Ad onor del vero, nelle Olimpiadi tenute a Londra nel 1948, le gare di letteratura vennero addirittura divise in due categorie precise di poesia, quella epica e quella lirica. In quell’anno che poi risultò essere l’ultimo in cui le Olimpiadi furono anche artistiche, la medaglia d’oro nel settore poesia lirica andò al finlandese Aale Tynni, di cui sinceramente non saprei dirti nulla, mentre l’ultimo campione olimpico di poesia epica fu un azzurro, il triestino Gianni Stuparich.
Con o senza la partecipazione alle gare delle Olimpiadi, il connubio sport/poesia non è relegato soltanto all’antica Grecia. Senza la necessità di recarci all’estero o di scomodare imperituri Vati, in Italia fior di poeti hanno dedicato i loro versi allo sport: da Leopardi a Saba le competizioni sportive, calcistiche nel loro caso, sono state fonti di ispirazione e metafore di vita. A riprova del fatto che la poesia permea, si intrufola ovunque e si alimenta di tutte le manifestazioni umane, quando la viva sensibilità del poeta sa coglierla e raccontarla. Lo sport, con le grandi emozioni che regala, non sfugge a questa virtuale regola.
Una curiosità fra sport e poesia
Una cosa straordinaria in merito all’accoppiata sport/poesia, si verifica ogni anno a Medellín in Colombia dove, negli anni Novanta, qualcuno fra i suoi amministratori ebbe la geniale idea di migliorarne le condizioni sociali investendo in cultura e impianti sportivi. L’iniziativa ebbe un largo consenso tanto che, nel 1991, fu istituito il Festival internazionale di poesia.

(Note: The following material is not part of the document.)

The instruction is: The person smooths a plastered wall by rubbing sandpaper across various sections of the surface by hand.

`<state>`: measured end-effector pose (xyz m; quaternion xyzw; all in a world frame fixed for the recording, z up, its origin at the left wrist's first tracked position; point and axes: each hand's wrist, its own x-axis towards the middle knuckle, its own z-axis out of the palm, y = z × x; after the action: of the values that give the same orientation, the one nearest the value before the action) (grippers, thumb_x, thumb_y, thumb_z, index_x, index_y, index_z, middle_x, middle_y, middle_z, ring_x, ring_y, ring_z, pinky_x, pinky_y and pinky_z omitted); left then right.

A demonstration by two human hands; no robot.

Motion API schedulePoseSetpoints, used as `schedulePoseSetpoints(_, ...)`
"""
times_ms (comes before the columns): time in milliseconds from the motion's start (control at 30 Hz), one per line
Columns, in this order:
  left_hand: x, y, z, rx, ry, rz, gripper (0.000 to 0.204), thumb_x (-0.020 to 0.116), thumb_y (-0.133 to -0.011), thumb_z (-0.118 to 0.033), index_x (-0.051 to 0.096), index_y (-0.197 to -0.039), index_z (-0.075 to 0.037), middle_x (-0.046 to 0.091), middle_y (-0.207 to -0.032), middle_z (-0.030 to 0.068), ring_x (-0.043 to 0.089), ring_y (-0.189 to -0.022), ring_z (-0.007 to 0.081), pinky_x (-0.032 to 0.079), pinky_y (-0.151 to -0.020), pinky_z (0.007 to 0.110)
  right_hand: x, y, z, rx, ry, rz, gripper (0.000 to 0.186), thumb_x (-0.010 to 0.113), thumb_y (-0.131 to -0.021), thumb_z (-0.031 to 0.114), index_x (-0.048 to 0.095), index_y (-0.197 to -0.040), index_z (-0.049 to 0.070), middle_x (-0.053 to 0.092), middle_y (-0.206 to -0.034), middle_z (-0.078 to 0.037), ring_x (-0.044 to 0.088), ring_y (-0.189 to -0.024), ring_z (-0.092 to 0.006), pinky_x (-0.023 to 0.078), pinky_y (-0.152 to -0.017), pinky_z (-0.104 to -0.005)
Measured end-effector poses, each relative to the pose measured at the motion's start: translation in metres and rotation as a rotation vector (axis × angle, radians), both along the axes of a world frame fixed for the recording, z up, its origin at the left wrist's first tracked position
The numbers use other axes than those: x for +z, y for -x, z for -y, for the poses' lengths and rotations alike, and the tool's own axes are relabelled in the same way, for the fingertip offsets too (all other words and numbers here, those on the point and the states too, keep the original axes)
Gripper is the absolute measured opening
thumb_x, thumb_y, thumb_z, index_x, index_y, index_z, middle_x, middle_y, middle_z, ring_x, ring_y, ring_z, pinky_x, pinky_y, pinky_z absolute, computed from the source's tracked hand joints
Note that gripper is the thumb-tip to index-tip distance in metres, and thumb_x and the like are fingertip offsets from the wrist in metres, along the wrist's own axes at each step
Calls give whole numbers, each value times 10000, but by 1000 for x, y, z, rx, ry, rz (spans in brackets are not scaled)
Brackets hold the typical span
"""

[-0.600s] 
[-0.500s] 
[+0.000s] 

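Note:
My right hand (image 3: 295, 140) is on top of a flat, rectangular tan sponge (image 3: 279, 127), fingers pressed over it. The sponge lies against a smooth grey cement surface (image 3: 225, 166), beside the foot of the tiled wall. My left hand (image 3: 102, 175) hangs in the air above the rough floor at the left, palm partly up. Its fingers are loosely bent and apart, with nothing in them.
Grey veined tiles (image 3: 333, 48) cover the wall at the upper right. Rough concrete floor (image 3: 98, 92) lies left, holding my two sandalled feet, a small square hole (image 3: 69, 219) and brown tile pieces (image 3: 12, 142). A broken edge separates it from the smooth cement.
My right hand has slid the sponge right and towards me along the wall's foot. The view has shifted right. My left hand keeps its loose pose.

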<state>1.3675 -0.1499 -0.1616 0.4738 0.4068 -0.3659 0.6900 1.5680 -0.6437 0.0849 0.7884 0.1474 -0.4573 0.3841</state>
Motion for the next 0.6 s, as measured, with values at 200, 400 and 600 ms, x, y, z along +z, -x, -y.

Medellín, a quanto pare, risulta essere uno dei posti più pericolosi a causa della diffusa criminalità e con questa bella iniziativa si è giustamente pensato di tradurre in energia positiva che lo sport consente di estrinsecare, tutte le potenziali criminose presenti nel territorio. La cultura e la poesia poi diventarono in quel contesto, quel fiore all’occhiello che completa l’opera.